На следующее утро, основательно почистив перышки и нарядившись во все чистое, я явилась на работу в самом радужном настроении. Сотрудники были слегка на взводе, поскольку Мирослав наконец вернулся из командировки и слегка распушал в кабинете некоторых из нас. Я сидела у себя за столом тише воды ниже травы и пялилась в компьютер, стараясь вспомнить, чем я вообще занималась до того, как на меня свалилось столько неприятностей. Получалось с трудом. Софья Леонидовна злобно косилась на меня, но вслух ничего не говорила, поскольку ей тоже попало от Мирослава.
Настало время обеда, и сотрудники поодиночке потянулись к выходу. И вот когда я тоже собралась, Мирослав позвал меня из своего кабинета:
– Маша, зайди ко мне!
У меня упало сердце. Ну, так и есть, сейчас начнет снимать стружку. Не иначе Софья Леонидовна доложила ему, что я опаздывала и вообще прогуливала работу. Боялась я, потому что Мирослав у нас начальник деликатный. И если по мелочи, то отругает при всех, но если что-то серьезное, то он всегда вызывает в кабинет. Уж не увольнять ли он меня собрался?
Я села напротив и преданно уставилась на начальство, которое, надо сказать, выглядело несколько неуверенно. Неужели и правда уволит?
– Маша, мне нужно с тобой поговорить, – сказал Мирослав и замолчал, уставившись в стол.
Так и есть, собирается увольнять.
– Я слушаю, – сухо ответила я.
– Понимаешь… – замялся он.
Может самой сказать, что увольняюсь? Что он, в самом деле, не мычит, не телится. Мирослав между тем сломал карандаш, который держал в руках, отбросил обломки и посмотрел на меня.
– Ты развелась с мужем, – констатировал он.

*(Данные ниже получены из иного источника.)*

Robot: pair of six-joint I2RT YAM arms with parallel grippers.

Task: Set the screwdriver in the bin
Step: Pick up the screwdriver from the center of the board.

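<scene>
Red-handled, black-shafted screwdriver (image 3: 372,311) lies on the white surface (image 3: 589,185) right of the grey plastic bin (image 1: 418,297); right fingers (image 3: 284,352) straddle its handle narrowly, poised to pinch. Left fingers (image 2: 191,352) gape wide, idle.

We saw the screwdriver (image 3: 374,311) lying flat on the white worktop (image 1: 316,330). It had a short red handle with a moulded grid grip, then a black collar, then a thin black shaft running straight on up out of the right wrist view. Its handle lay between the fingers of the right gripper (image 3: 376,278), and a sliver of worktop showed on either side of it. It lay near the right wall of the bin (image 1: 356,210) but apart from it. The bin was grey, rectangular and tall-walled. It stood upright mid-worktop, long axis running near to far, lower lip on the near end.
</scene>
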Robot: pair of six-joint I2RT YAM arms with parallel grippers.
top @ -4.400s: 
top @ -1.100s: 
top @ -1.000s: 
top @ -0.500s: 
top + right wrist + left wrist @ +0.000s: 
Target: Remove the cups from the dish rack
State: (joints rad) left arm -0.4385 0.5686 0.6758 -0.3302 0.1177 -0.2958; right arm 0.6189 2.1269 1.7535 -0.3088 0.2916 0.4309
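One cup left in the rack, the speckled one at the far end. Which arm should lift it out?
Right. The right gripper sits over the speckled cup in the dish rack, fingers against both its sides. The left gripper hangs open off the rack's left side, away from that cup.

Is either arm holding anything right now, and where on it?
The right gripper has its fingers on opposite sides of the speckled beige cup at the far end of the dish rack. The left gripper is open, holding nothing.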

Так, стало быть, Софья Леонидовна и тут успела. Ну, допустим, секрета никакого я из этого не делаю, но какое Мирославу до этого дело?

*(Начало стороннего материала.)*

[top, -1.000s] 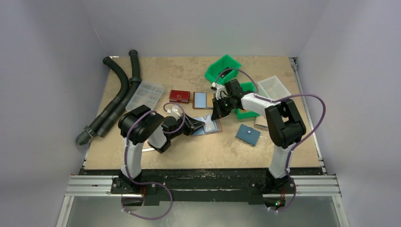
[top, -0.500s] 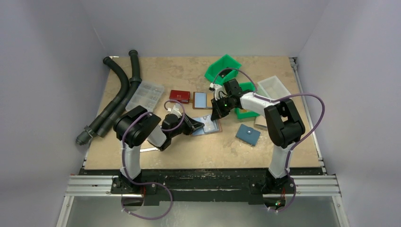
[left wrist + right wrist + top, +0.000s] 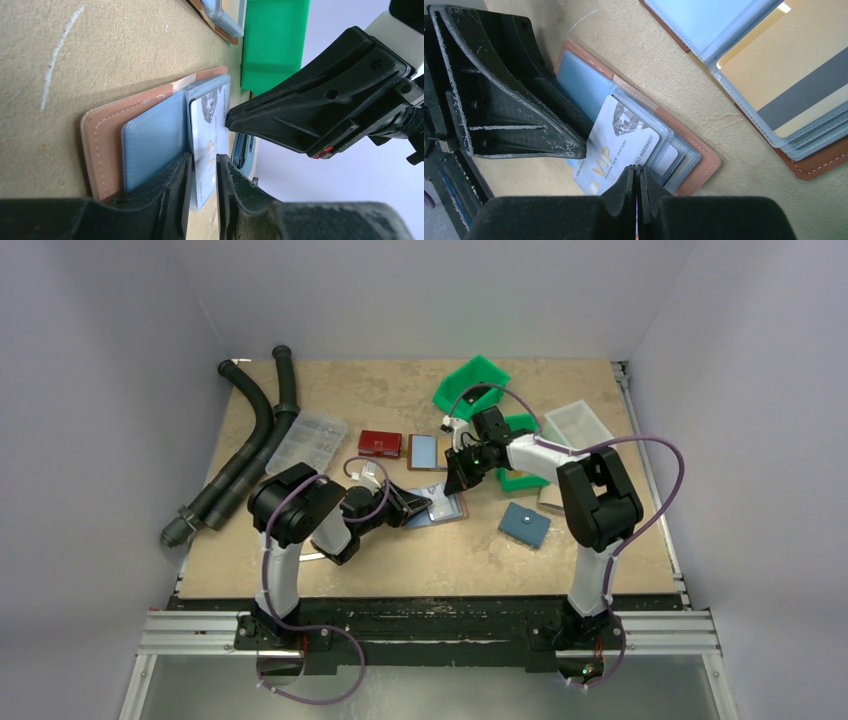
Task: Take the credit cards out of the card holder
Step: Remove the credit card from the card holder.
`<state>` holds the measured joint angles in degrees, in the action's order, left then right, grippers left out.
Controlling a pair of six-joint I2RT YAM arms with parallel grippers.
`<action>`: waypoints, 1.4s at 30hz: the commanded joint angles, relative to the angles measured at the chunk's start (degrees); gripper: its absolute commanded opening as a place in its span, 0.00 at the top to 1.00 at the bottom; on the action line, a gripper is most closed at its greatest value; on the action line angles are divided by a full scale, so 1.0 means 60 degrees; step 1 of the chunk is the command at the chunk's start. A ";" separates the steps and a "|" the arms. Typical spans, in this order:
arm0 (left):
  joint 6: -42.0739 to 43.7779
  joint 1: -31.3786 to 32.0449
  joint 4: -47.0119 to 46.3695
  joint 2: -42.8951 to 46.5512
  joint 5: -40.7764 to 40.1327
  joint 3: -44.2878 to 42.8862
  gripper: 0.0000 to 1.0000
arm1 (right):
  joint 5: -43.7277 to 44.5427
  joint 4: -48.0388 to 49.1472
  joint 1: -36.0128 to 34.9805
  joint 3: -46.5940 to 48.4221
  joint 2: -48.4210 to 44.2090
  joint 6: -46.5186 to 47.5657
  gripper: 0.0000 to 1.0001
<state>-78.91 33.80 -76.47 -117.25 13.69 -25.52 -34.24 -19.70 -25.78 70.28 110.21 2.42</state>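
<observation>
A brown card holder (image 3: 452, 510) with light blue sleeves lies open mid-table, also seen in the left wrist view (image 3: 100, 145) and the right wrist view (image 3: 704, 160). One pale credit card (image 3: 619, 145) printed "VIP" sticks halfway out of a sleeve. My left gripper (image 3: 203, 157) is turned on its side, jaws slightly open, with the free edge of that card (image 3: 207, 135) between them. My right gripper (image 3: 635, 169) is shut and empty, its tips pressing down beside the card where it enters the sleeves. Its tip (image 3: 229, 120) shows in the left wrist view. Other cards stay tucked in the sleeves.
A second open card holder (image 3: 425, 452) with a tan card lies just behind, with a red wallet (image 3: 380, 443) to its left. A blue pouch (image 3: 525, 524) sits front right. Green bins (image 3: 470, 385), a white tray (image 3: 580, 425), a clear box (image 3: 308, 440) and black hoses (image 3: 250, 440) stand further back.
The left arm shifted a little left and came back to the card holder's near edge. The right gripper has stayed shut on the same spot.
</observation>
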 commanded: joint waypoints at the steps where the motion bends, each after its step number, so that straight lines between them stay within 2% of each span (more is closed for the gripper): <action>1: 0.0386 0.0057 0.0577 0.0431 -0.0228 -0.0204 0.77 | -0.1420 -0.0832 -0.0801 -0.0317 0.0761 -0.0022 1.00; 6: 0.0610 0.0061 0.0856 0.0480 -0.0228 -0.0284 0.98 | -0.1697 -0.0931 -0.0854 -0.0277 0.0826 0.0022 1.00; 11: 0.1047 0.0052 0.0880 0.0558 -0.0202 -0.0190 1.00 | -0.0822 -0.0807 -0.0857 -0.0273 0.0800 -0.0079 1.00; 17: 0.2965 0.0028 0.4265 0.2154 -0.1140 -0.0220 1.00 | 0.0692 -0.0566 -0.0752 -0.0317 0.0740 -0.0316 0.97; 18: 0.3576 -0.0068 0.5428 0.2656 -0.1409 -0.0280 1.00 | 0.0906 -0.0527 -0.0732 -0.0331 0.0734 -0.0326 0.93; 20: 0.3749 -0.0162 0.5746 0.2791 -0.1375 -0.0245 1.00 | 0.0984 -0.0525 -0.0728 -0.0319 0.0733 -0.0329 0.90; 32: 0.3772 -0.0661 0.5404 0.2938 -0.0610 0.0325 1.00 | 0.1265 -0.0520 -0.0625 -0.0332 0.0733 -0.0273 0.83; 42: 0.3171 -0.1348 0.3597 0.2536 0.0687 0.1094 1.00 | 0.1173 -0.0547 -0.0581 -0.0332 0.0744 -0.0214 0.79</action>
<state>-60.77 28.10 -53.32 -100.49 15.97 -21.63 -33.80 -17.54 -29.98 70.61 111.26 -0.78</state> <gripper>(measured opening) 0.030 0.192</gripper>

– Да какой муж, – вздохнула я, – просто жили вместе, а теперь разъехались. Все кончено, и я не хочу об этом говорить.
– Я очень рад! – Он заговорил быстро, торопясь, как будто боялся, что его прервут. – Потому что теперь я могу сказать, что… в общем, ты мне нравишься, я давно уже…
Вы не поверите, но до меня дошло только сейчас. Просто удивительно, как медленно я соображаю! Наверно, это от всех стрессов, что пришлись на последние несколько дней.

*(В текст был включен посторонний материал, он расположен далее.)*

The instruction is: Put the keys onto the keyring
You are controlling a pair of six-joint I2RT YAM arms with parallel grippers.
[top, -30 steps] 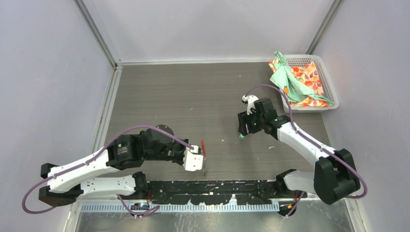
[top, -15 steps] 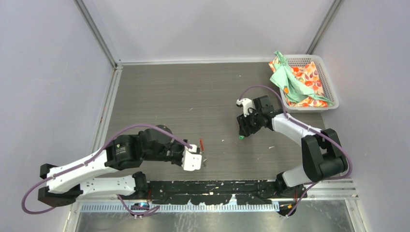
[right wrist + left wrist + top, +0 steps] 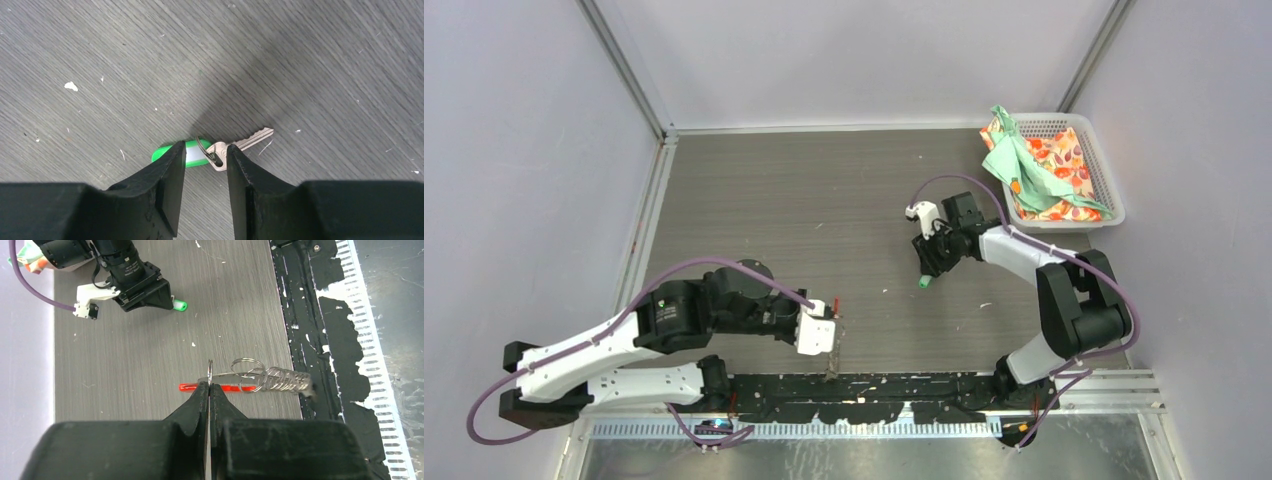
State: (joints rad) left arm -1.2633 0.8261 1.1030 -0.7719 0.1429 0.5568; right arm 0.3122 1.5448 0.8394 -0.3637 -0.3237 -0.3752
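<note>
Key (image 3: 235,145) tiny, light, likely slippery; grab green tag (image 3: 194,154). Right gripper (image 3: 205,148) jaws apart astride tag. Left gripper (image 3: 209,386) clamped on keyring (image 3: 277,380).

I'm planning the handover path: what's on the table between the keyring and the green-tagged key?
Only bare table with a few white specks lies between the keyring and the green-tagged key; the left wrist view shows the whole stretch.
</note>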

– Давно уже… почти год… – бубнил Мирослав, – но ты… у тебя был этот твой… и я думал…
– Почему же ты ничего мне не сказал? – только и сумела пробормотать я.
– Я пытался! – Мирослав развел руками. – На прошлый Новый год, на корпоративе, мы сидели, и я…
Ой, это как раз тогда, когда Инка сделала ту фотографию! Вот отчего я так улыбалась!
– Но ты ничего мне не ответила, и я подумал, что…
Господи, да я просто перепила шампанского тогда! Ну надо же так напиться, чтобы все забыть! Ужас как стыдно!
Я закрыла лицо руками.
– Маша, что случилось? – забеспокоился Мирослав.
– Ничего не случилось. Все хорошо, – сказала я и улыбнулась. – Я начинаю новую жизнь!
– А мне в этой новой жизни найдется место? – тоже улыбнулся он.
– И очень большое. – Я протянула руку, чтобы погладить его по щеке, но тут в кабинет заглянула Софья Леонидовна.
Пришлось сделать вид, что просто поправляю волосы.